### Exercise description
In the records below, how many lines hold the string "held"? Give only the number.

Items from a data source
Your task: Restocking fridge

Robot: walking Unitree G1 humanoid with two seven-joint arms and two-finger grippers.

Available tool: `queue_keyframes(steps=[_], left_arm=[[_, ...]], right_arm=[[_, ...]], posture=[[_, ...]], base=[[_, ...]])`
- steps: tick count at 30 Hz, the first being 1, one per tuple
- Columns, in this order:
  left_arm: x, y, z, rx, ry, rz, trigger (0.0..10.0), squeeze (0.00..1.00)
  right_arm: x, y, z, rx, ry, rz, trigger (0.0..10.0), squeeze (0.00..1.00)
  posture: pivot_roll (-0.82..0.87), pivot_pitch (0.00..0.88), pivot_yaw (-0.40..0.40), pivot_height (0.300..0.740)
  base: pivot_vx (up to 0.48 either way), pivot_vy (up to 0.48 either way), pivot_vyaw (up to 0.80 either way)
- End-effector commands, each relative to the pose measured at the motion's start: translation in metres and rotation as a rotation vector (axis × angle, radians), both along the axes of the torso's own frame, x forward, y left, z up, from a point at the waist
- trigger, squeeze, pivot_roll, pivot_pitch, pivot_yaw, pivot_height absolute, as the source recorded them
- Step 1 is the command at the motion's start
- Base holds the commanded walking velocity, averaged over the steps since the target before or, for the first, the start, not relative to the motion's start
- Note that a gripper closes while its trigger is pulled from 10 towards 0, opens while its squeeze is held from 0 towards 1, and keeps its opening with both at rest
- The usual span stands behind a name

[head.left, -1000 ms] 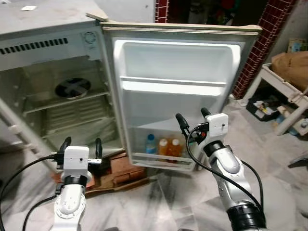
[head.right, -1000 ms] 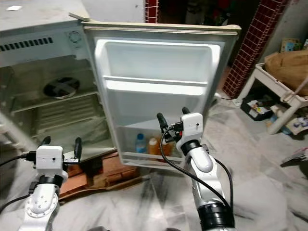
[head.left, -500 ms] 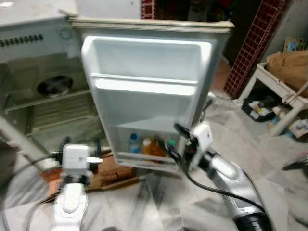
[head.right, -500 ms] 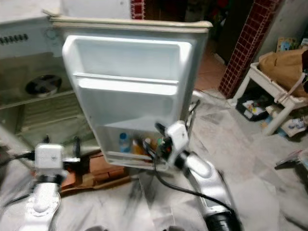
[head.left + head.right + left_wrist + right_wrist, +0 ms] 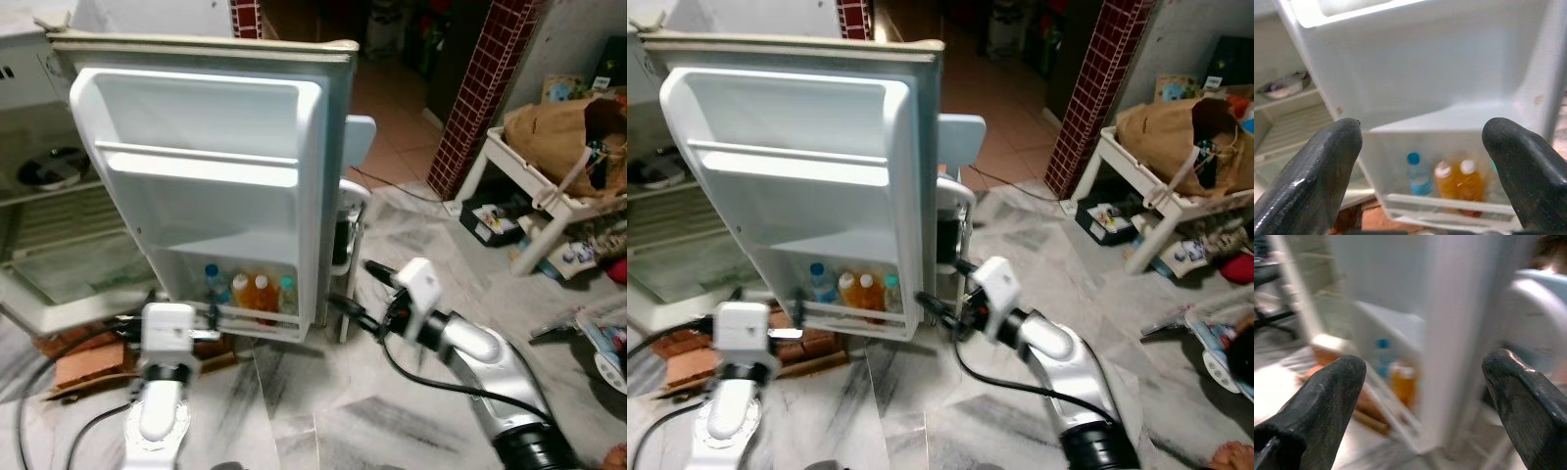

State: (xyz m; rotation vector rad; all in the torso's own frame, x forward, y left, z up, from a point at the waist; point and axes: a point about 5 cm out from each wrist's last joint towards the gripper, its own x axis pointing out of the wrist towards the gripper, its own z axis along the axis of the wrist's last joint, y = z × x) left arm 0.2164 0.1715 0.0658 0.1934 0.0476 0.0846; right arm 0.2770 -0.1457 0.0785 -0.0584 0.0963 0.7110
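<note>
The fridge door (image 5: 206, 186) stands wide open and shows its white inner liner. Its bottom rack holds a blue-capped water bottle (image 5: 212, 284), two orange juice bottles (image 5: 251, 292) and a green-capped bottle (image 5: 286, 292). My left gripper (image 5: 181, 308) is open and empty, low in front of that rack; the left wrist view looks between its fingers (image 5: 1317, 171) at the bottles (image 5: 1442, 178). My right gripper (image 5: 355, 289) is open and empty too, turned sideways at the door's free edge (image 5: 1449, 333), near its bottom corner.
The fridge body (image 5: 39, 225) is at the left, with a dark bowl (image 5: 44, 168) on a shelf and bricks (image 5: 83, 357) beneath. A chair (image 5: 355, 137) stands behind the door. A white bench (image 5: 534, 196) with a brown bag (image 5: 558, 122) and floor clutter lie to the right.
The camera has swung right, so the fridge sits further left in the picture. My right gripper has dropped and reached to the door's free edge, turning sideways. The left gripper stays low.
</note>
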Motion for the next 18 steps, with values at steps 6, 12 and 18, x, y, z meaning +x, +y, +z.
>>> queue_keyframes(steps=[6,12,18], left_arm=[[-0.001,0.013,0.000,-0.015,0.019,0.062,10.0,0.00],[-0.001,0.012,0.000,-0.030,0.019,0.054,10.0,0.00],[0.000,0.012,-0.001,-0.033,0.022,0.059,10.0,0.00]], right_arm=[[0.014,0.004,0.019,-0.004,-0.172,-0.197,10.0,0.00],[0.020,-0.007,0.018,-0.033,-0.189,-0.334,10.0,0.00],[0.024,-0.011,0.020,-0.060,-0.232,-0.385,10.0,0.00]], posture=[[0.00,0.030,0.003,0.740],[0.01,0.028,-0.011,0.740],[0.00,0.030,0.006,0.740]], base=[[0.000,0.000,0.77],[0.178,0.000,0.80],[0.281,-0.238,0.36]])
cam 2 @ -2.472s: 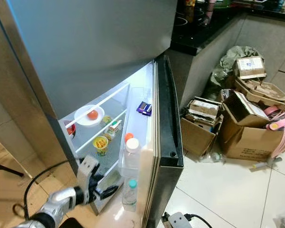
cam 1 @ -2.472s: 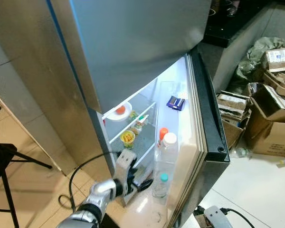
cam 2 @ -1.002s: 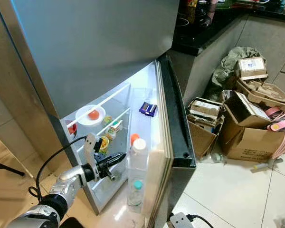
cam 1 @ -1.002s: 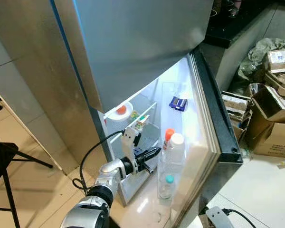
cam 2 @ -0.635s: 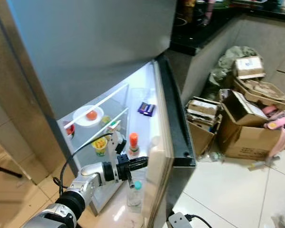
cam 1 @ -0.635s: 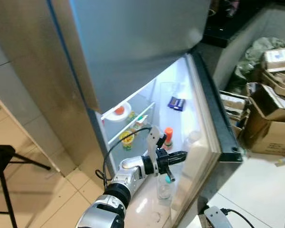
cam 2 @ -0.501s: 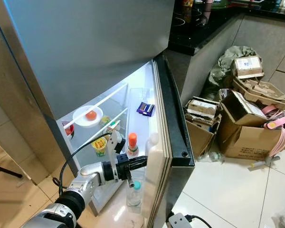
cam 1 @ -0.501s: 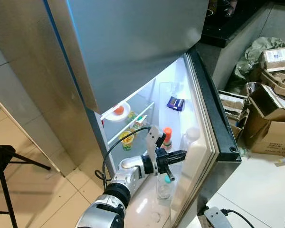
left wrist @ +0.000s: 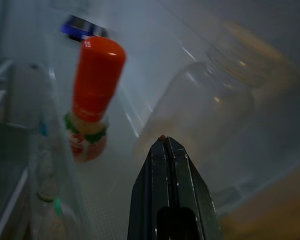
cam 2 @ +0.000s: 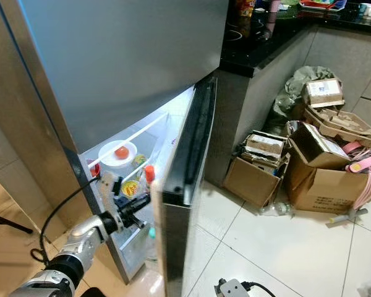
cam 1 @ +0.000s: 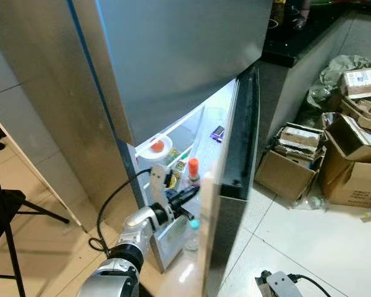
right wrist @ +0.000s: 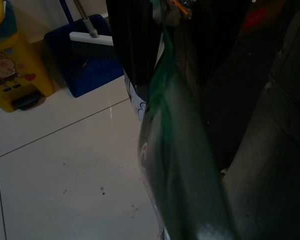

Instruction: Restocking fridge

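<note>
Inside fridge door (cam 1: 240, 142), left pincer (left wrist: 163, 142) pressed together near orange-capped bottle (left wrist: 94, 95), label unreadable.

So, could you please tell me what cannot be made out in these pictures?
- Lower fridge shelves: the door covers them in the eye views.
- Clear bottle: blurred in the left wrist view; contents unreadable.
- Red-capped bottle: label blurred.
- Green thing in the right wrist view: dark, blurred; what it is and how the right fingers stand cannot be told.
</note>
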You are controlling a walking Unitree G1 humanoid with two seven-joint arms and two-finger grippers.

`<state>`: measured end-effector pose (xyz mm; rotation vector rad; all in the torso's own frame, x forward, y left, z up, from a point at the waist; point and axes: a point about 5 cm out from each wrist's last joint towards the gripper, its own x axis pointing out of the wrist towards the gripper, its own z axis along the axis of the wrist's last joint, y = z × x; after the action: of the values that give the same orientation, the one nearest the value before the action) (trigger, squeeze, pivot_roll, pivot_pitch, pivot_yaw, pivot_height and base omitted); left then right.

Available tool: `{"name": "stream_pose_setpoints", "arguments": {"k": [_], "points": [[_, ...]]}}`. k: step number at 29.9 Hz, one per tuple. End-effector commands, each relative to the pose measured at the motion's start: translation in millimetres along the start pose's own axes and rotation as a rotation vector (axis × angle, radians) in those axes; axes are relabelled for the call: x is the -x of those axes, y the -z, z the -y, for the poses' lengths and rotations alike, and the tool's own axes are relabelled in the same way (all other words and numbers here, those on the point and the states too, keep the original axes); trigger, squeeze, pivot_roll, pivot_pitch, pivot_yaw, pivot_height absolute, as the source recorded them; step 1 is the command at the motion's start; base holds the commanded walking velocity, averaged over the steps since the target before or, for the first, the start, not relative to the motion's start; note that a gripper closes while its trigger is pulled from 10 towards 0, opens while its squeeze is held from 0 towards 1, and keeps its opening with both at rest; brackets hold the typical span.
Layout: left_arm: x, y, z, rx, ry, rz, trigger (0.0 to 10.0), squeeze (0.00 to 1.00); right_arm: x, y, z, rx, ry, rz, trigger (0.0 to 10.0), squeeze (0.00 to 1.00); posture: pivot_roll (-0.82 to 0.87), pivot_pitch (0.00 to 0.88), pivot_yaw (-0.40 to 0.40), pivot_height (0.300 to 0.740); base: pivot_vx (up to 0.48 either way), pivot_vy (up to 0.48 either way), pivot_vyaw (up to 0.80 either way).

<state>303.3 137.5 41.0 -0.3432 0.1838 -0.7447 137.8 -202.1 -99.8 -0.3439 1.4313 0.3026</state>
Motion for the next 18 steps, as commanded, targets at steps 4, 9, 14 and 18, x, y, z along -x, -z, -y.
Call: {"name": "stream_pose_setpoints", "arguments": {"k": [4,9,14,18], "points": [[18.2,0,-11.5,0.143,-0.025,0.096,10.0,0.00,0.1,-3,-1.0,-0.008,-0.004,0.014,10.0,0.00,-0.04,0.000,-0.017,0.740,0.000,0.000,0.00],[23.3,-1,-13.0,0.182,0.004,0.121,10.0,0.00,0.1,-3,-1.1,-0.008,-0.004,0.015,10.0,0.00,-0.04,0.000,-0.014,0.740,0.000,0.000,0.00],[24.1,3,-8.4,0.210,0.067,0.116,10.0,0.00,0.0,-3,-1.2,-0.010,-0.004,0.017,10.0,0.00,-0.04,0.000,-0.014,0.740,0.000,0.000,0.00],[20.1,4,0.3,0.214,0.148,0.118,10.0,0.00,-0.1,-3,-1.7,-0.014,-0.007,0.022,10.0,0.00,-0.04,0.000,-0.015,0.740,0.000,0.000,0.00]]}}
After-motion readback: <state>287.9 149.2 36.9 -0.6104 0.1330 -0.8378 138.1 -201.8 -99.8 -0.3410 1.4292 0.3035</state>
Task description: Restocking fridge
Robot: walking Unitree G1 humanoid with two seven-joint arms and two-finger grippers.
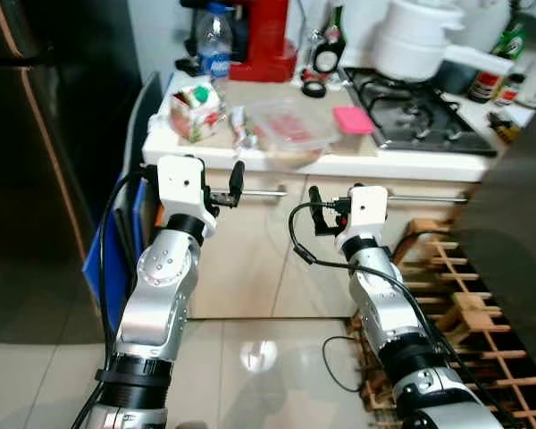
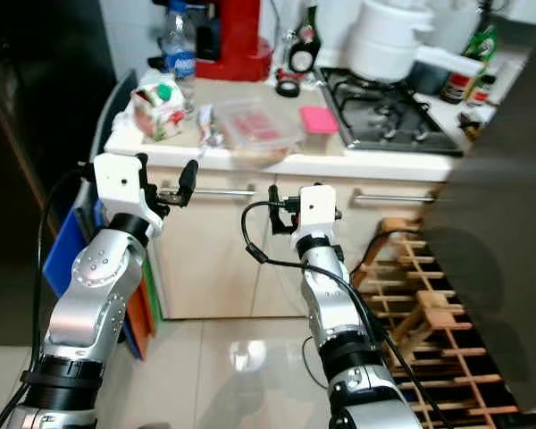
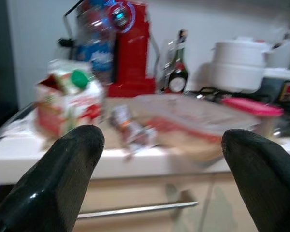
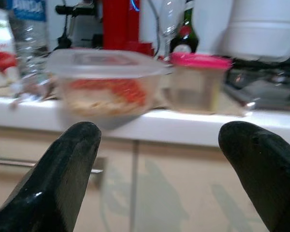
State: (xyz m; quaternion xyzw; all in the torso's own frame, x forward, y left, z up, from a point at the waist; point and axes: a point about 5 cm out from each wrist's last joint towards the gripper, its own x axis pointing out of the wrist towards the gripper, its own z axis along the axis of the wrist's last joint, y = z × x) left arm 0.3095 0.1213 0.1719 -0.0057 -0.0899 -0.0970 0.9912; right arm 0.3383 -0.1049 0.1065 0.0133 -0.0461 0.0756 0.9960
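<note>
Clear food container (image 1: 290,128) sits at the surface's (image 1: 411,164) front edge, beside a milk carton (image 1: 195,109).
Left gripper (image 3: 159,159) and right gripper (image 4: 164,159) hover before it, fingers apart, empty.

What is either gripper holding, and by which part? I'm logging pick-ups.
Nothing. The left gripper and right gripper are open, short of the counter.

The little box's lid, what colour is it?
Pink lid, clearest in the right wrist view.
</note>
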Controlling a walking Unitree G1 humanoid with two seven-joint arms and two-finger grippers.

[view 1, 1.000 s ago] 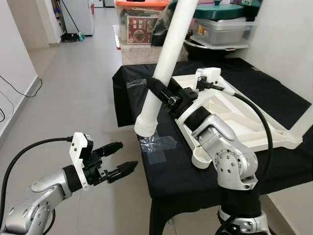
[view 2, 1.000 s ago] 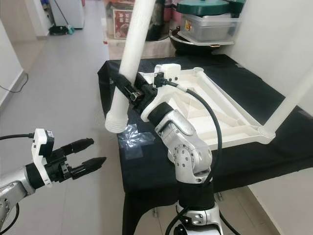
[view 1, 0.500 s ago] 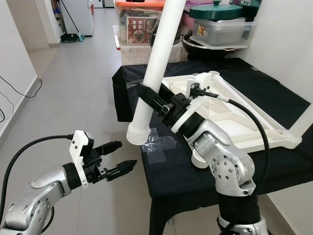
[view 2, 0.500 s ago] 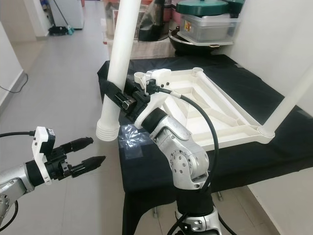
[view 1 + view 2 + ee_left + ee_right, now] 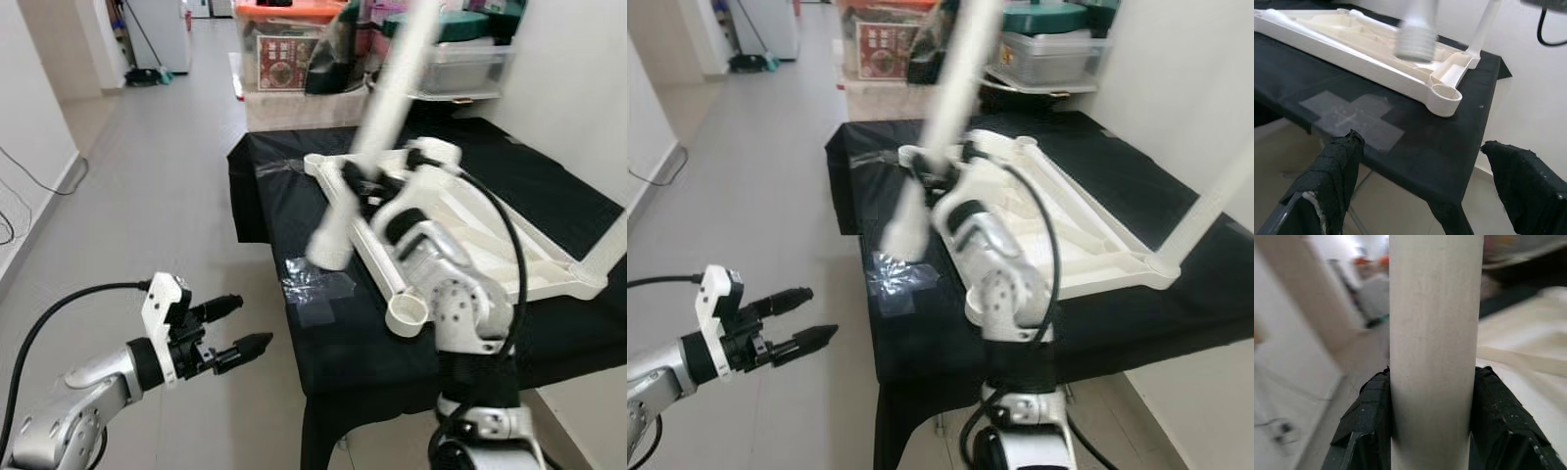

### Solution below
2